YOUR TASK: Check the data underneath for lines holding the word "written", and state only how many you find.

SOURCE MATERIAL:
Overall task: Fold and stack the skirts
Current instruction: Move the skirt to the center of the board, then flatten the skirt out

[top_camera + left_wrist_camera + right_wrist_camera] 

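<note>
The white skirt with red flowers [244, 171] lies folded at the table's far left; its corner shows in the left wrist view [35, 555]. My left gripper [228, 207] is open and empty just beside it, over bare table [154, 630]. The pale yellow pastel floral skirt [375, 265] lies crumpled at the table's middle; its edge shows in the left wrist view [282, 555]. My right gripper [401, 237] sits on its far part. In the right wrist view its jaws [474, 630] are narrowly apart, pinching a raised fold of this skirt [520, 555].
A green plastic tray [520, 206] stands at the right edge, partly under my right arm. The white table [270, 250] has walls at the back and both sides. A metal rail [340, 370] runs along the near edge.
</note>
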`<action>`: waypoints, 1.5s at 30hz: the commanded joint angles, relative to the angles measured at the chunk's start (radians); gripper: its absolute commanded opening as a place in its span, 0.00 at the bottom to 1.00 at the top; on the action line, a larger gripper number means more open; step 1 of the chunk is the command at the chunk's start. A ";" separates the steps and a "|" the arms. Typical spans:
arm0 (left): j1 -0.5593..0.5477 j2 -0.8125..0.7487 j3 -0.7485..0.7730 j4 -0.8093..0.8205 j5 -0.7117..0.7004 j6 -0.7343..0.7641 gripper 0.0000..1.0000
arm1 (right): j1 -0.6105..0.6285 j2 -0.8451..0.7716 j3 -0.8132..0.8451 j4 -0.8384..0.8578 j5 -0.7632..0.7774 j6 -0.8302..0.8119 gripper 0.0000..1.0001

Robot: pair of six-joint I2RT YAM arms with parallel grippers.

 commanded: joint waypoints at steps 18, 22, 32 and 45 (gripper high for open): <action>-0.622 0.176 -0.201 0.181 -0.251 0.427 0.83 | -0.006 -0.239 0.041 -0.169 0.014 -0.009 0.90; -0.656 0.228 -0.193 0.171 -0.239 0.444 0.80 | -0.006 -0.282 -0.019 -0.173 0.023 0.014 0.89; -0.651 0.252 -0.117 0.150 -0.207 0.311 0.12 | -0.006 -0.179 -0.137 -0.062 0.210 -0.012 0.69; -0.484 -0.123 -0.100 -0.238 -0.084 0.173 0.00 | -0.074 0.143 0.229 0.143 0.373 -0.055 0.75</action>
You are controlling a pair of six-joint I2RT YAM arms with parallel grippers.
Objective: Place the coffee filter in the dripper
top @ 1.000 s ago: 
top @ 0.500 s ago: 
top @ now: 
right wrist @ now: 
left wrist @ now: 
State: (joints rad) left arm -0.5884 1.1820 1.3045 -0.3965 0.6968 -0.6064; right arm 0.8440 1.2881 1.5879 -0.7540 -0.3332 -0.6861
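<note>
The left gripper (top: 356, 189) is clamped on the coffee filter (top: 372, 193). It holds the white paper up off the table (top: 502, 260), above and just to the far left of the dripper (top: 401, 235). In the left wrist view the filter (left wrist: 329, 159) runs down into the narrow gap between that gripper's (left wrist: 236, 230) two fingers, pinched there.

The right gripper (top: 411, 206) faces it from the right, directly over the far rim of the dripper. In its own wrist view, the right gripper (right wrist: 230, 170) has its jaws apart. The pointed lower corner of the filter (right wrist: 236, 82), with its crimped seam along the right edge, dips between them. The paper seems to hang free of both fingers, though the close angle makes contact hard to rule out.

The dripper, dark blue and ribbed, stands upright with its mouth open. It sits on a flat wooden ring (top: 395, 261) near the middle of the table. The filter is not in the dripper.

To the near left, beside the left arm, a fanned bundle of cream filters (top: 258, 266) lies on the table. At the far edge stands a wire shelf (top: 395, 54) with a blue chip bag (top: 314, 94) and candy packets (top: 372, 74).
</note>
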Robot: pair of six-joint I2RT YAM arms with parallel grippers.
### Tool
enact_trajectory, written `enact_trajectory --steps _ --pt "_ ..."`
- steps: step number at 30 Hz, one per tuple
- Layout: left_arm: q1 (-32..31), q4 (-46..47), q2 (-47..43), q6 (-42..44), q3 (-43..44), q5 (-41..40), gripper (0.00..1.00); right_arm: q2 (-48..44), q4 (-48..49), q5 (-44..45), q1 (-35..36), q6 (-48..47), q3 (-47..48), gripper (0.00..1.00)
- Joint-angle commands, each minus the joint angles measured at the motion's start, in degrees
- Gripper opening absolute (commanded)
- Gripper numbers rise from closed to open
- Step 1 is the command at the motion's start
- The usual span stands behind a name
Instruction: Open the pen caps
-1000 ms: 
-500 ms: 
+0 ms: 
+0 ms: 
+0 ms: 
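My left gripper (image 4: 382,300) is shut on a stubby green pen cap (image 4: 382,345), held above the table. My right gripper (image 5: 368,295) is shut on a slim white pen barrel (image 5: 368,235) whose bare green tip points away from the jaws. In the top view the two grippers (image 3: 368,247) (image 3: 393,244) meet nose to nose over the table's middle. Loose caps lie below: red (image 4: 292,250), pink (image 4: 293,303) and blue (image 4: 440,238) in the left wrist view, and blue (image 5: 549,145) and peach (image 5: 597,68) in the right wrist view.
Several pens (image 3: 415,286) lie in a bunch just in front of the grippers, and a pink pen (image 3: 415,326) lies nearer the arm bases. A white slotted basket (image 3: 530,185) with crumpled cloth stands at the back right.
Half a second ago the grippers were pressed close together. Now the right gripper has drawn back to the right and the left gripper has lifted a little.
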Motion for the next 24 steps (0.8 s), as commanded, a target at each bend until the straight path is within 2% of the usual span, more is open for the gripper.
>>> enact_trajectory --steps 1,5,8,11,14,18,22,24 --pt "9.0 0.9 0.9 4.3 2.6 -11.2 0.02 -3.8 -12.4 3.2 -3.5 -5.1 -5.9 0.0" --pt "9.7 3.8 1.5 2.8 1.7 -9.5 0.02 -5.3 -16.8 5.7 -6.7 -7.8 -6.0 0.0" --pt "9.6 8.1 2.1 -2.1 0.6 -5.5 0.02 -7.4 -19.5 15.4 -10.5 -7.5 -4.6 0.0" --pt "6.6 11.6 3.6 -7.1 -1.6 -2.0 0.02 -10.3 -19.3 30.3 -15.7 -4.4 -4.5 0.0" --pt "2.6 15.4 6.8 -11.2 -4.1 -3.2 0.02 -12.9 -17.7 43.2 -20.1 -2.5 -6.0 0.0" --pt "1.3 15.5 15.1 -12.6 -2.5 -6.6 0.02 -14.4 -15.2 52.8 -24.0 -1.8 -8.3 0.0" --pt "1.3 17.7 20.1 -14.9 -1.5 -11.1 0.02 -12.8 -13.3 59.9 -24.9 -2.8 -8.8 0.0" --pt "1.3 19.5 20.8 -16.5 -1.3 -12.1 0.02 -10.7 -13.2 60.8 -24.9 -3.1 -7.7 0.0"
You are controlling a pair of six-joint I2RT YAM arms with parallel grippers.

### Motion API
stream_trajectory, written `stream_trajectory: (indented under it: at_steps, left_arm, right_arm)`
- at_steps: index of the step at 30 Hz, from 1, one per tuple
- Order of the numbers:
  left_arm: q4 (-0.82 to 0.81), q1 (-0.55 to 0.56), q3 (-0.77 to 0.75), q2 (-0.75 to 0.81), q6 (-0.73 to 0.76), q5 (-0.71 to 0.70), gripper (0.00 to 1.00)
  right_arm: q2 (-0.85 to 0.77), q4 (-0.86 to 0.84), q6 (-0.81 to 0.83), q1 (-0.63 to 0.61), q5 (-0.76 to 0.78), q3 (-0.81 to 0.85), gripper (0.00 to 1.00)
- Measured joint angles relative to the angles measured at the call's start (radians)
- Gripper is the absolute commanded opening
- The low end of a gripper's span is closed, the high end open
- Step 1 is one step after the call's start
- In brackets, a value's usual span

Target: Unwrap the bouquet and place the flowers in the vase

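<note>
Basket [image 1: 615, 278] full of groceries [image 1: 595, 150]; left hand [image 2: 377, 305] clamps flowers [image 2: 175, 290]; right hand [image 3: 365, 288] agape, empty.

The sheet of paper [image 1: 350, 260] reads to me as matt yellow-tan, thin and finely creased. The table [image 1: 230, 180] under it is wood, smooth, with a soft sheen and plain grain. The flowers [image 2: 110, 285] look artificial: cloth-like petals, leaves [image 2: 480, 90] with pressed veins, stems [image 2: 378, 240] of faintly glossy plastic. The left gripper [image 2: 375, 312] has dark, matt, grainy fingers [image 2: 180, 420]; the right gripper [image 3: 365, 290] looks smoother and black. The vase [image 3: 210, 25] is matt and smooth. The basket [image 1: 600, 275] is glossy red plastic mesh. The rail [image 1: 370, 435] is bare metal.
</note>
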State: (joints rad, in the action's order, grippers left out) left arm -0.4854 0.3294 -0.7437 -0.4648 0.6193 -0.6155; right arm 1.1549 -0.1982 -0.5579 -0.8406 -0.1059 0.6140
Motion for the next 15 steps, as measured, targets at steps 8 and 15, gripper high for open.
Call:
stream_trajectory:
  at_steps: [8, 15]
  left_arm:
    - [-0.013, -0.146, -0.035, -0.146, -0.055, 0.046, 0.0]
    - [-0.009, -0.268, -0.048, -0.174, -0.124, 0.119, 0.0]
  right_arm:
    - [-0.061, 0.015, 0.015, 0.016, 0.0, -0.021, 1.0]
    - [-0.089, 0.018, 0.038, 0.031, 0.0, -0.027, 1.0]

SOLUTION BELOW: 2